Below are the records; count the lines that include the string "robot" and give only that number.

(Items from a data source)
····················
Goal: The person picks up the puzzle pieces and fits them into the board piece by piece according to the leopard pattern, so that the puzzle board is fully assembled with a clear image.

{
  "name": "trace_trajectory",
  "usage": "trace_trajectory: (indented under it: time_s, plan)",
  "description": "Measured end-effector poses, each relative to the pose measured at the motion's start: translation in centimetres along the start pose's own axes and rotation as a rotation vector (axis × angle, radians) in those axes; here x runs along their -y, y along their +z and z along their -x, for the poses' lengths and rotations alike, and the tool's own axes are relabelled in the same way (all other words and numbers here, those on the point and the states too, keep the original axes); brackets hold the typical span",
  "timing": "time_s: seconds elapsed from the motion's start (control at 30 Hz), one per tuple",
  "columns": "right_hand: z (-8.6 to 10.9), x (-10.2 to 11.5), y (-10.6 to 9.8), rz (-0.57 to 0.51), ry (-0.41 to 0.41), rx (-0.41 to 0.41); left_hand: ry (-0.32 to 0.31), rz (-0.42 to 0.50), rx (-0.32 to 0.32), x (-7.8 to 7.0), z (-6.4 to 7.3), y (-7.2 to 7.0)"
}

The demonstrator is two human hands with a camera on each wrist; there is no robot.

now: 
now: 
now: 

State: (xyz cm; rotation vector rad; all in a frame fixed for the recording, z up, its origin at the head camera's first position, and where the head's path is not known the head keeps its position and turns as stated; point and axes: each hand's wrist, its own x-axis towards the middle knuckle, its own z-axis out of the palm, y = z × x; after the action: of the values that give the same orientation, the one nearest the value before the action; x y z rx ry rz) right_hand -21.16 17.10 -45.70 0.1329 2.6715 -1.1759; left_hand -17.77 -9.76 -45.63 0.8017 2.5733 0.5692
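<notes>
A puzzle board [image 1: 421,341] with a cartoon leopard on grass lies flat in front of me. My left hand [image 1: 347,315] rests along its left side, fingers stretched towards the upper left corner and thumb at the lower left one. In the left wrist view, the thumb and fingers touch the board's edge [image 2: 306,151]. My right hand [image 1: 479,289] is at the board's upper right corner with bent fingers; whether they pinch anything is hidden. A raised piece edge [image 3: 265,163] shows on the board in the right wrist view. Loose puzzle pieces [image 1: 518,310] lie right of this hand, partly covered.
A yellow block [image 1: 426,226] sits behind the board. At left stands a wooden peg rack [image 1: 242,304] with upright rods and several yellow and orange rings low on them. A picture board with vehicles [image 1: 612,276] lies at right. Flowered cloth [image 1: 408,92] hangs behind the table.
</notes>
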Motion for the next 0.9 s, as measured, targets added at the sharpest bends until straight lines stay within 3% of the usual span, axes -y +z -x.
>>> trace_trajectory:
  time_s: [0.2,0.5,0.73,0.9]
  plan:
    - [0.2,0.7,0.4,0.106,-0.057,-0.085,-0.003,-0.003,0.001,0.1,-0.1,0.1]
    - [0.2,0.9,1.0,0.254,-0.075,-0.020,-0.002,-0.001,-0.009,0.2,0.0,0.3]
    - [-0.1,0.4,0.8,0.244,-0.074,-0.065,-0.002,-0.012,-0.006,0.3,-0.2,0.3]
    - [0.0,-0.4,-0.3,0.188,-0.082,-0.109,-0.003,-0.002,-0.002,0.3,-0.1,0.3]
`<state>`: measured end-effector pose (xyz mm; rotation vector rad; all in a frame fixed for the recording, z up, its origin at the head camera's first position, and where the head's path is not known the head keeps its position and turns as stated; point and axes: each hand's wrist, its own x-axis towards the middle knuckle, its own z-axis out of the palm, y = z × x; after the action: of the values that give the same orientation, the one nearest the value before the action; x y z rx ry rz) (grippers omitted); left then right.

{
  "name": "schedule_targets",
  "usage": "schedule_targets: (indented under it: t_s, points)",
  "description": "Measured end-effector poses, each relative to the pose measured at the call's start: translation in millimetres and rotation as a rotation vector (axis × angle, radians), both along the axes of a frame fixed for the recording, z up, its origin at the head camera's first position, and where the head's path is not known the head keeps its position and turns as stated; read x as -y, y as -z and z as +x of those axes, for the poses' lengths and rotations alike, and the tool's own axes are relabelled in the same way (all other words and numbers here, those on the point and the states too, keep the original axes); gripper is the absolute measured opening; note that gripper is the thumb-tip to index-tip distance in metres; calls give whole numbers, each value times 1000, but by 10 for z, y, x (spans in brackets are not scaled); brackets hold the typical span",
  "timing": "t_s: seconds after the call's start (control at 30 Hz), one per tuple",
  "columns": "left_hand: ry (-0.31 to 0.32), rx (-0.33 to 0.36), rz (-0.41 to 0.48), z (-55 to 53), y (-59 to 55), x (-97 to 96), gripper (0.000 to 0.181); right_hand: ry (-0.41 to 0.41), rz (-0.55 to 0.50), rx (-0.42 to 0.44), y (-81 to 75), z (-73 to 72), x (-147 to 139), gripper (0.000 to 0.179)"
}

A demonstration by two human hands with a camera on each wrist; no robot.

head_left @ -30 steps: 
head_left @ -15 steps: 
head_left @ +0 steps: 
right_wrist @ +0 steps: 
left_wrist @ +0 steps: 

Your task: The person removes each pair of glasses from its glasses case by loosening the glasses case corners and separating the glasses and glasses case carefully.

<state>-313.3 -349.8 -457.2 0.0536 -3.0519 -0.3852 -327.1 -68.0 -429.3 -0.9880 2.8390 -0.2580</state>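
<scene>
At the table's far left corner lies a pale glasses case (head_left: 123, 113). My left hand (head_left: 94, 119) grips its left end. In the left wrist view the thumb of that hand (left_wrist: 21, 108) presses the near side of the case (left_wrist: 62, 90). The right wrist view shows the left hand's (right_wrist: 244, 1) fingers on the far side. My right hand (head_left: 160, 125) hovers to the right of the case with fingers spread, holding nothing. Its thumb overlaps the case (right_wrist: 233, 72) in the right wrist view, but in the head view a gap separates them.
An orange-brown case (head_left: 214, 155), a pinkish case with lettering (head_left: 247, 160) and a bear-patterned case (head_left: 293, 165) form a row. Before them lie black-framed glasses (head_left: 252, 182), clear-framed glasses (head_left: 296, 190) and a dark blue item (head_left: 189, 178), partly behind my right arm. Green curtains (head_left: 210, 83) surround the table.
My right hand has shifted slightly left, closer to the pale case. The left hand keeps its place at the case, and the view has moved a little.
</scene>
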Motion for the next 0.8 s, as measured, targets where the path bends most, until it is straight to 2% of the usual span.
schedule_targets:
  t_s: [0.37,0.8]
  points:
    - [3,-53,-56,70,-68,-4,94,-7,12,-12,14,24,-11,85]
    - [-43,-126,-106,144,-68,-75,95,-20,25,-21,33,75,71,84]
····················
Solution:
2